Bargaining employees from the following RSCs who have an annual leave balance of at least 440 hours
at the end of the leave year and have used less than 75 hours of sick leave during the leave year:
- National Postal Mail Handlers Union - RSC M.
- International Association of Machinists - RSC T.
- American Postal Workers Union, AFL-CIO - RSCs C, N, and P.
- Operating Services Division Agreement - RSC K.
- Fraternal Order of Police, National Labor Council, USPS No. 2 - RSC Y.

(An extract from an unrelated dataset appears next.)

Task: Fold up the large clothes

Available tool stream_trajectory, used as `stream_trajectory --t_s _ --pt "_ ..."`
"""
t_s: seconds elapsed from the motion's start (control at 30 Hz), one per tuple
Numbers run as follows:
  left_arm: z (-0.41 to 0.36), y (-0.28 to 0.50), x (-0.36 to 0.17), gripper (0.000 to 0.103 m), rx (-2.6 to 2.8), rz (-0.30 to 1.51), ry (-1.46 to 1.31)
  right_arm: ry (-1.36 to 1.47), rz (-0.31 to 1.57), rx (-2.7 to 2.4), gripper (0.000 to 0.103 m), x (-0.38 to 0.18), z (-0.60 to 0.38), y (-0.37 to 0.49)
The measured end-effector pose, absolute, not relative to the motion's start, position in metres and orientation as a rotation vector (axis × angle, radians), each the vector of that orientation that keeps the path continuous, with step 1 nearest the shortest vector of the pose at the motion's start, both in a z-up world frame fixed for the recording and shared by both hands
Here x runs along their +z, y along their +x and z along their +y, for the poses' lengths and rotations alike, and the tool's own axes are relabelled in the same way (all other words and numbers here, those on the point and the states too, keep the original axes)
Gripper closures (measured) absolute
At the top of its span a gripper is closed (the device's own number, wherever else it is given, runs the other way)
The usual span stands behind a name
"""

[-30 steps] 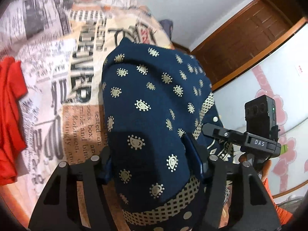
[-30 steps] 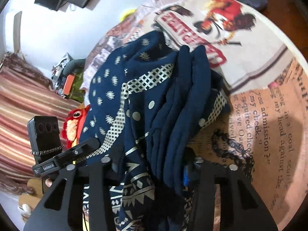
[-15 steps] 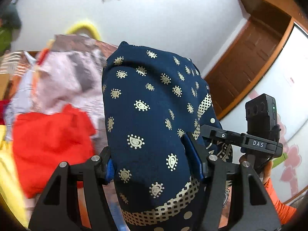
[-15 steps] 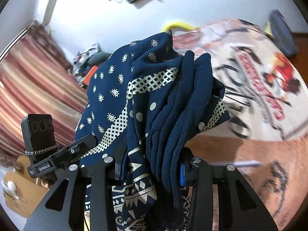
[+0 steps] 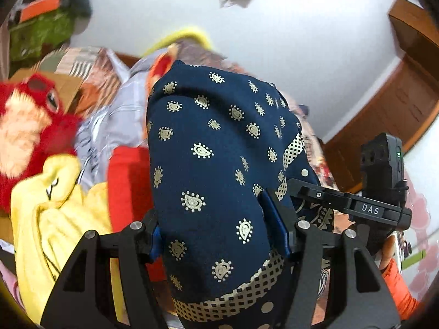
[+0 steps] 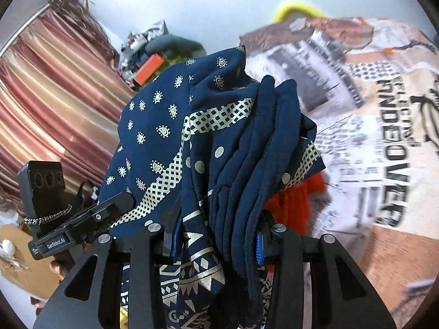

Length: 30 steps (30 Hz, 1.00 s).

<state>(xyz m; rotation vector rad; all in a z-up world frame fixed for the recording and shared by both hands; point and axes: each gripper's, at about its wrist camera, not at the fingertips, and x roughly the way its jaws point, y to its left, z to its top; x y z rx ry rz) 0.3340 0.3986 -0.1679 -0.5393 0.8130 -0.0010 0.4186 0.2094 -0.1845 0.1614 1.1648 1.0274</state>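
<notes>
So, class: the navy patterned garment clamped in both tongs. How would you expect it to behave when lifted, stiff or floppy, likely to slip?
Probably floppy: the garment bulges and droops over the left tongs. Bulky rather than stiff: several folded layers hang bunched from the right tongs. Unlikely to slip, since the blue pads press into thick cloth, though loose layers could sag.

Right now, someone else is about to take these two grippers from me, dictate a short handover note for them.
Left gripper: shut on the navy patterned garment, a smooth folded bundle.
Right gripper: shut on the same garment's stacked layered edges.
The garment is bunched in several layers, held up off the newsprint bedspread.
Red garment and yellow garment lie in a pile beside it.
Left: set the bundle down; whether its fold is complete I cannot tell.
</notes>
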Motion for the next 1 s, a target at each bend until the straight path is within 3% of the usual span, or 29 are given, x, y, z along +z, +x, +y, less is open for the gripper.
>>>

Letter Soon Mailed to Eligible Employees
The Eagan Accounting Service Center will mail a letter providing details of the eligibility criteria and instructions
for using PostalEase to make annual leave exchange elections to eligible employees at their address of record
during November 2002. Undeliverable letters will be returned to the personnel office, which should ensure that
they are forwarded to the employee's work location along with PS Form 1216, Employee's Current Mailing
Address. (Employees with access to Web job bidding on the Intranet should make address changes via the
Web. Other employees should return completed PS Form 1216 to the local personnel office.)
PostalEase Elections
Employees who meet the eligibility criteria and want to exercise this option must use PostalEase to make
elections. Employees must complete their entries to PostalEase by midnight, Central Time, December 15,
2002, for the election to be considered timely.
Employees who are unable to use PostalEase to complete their elections should contact their local personnel
office prior to December 15, 2002, for assistance.
We will not distribute forms for this election period.
Payment by Lump Sum
Payment under the Annual Leave Exchange Program will be a lump sum calculated on the employee's base
salary as of the first day of the 2003 leave year (January 11, 2003). Paychecks dated January 31, 2003, will
include the 2003 lump sum payment.
- Compensation, Employee Resource Management, 10-31-02
PLEASE POST ON ALL BULLETIN BOARDS THROUGH DECEMBER 15, 2002.